Human where it matters
One New Zealand operates a formal responsible AI policy and an internal training program called Elevate, which defines where AI can and cannot be applied. Every agent deployed must pass privacy and compliance review, regardless of the use case.
Wright said the governance framework was non-negotiable. “We need these agents to be highly governed. We can’t afford for a customer’s phone to be sent to the wrong location. So, we have small teams building and a lot of people validating. Anything that goes outside our guardrails triggers immediately back to a human in the loop.”
He was direct about accountability. “AI is a tool. Everything I deploy, my team and I are accountable for that deployment.”

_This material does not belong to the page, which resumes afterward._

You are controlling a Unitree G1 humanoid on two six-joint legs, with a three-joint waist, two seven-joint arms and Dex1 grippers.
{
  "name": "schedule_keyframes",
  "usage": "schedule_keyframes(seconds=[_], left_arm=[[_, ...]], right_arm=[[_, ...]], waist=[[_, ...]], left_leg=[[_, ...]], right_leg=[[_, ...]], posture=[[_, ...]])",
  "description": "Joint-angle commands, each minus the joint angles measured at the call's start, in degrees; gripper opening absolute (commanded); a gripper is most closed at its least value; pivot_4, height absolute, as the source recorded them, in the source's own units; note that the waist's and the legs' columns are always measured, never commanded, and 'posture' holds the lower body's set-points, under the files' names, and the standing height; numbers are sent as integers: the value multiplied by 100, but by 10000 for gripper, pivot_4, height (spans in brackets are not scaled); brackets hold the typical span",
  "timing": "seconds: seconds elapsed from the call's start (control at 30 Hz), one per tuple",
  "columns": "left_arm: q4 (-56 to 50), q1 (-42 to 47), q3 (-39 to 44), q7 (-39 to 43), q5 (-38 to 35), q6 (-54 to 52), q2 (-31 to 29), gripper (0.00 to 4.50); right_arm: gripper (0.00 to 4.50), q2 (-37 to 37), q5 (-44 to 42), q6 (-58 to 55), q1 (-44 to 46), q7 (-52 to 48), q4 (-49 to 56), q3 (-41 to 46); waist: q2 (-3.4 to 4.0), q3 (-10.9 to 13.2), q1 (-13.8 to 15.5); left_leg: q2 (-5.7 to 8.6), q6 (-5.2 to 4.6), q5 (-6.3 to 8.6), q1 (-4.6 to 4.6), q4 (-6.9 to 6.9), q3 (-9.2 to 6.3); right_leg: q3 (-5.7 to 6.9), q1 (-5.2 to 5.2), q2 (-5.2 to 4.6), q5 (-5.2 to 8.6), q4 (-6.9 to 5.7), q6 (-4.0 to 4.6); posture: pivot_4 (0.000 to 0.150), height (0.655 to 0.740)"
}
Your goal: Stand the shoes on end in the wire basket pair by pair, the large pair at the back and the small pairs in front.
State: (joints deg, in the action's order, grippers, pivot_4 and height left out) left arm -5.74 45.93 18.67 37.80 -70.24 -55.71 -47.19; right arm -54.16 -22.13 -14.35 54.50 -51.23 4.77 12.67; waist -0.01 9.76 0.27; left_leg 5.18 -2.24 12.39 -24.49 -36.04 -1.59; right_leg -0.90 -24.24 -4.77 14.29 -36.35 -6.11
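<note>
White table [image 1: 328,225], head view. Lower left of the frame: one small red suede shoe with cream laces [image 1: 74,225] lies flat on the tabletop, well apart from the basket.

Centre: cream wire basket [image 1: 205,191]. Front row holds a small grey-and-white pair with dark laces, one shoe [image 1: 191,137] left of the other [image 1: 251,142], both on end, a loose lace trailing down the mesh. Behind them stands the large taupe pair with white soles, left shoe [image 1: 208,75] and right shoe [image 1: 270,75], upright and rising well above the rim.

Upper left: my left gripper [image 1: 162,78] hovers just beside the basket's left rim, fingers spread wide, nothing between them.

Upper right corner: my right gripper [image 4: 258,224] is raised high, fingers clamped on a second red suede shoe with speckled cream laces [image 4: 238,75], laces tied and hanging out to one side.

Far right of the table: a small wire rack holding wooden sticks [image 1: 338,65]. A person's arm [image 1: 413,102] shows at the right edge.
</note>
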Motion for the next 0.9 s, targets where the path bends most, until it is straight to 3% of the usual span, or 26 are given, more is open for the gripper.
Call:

Hao said UiPath’s orchestration philosophy was built around the same principle. “Certain decisions, especially when it comes to affecting customers, still need to be human made,” Hao said. “AI can analyse a situation and make recommendations, but the human should ultimately make the decision. And when that human makes a decision, they should have full traceability back into why the AI made its recommendation.”
What comes next
Wright said his team has approximately 30 more processes across the order to cash processes with new user cases added every day to the backlog.
The immediate priority alongside delivery is capability uplift. One New Zealand wants its own teams to own and operate these workflows rather than relying on external delivery resources.
The project has already attracted attention. Wright said One New Zealand has started advising other organisations navigating similar challenges, with the provisioning automation serving as a working demonstration of end-to-end agentic orchestration at production scale.
“When I presented it to our board, the fact that they could see an order orchestrating across these environments, every step in the process visible, that was incredibly powerful,” Wright said. “Now other customers are asking how we can help them on this journey.”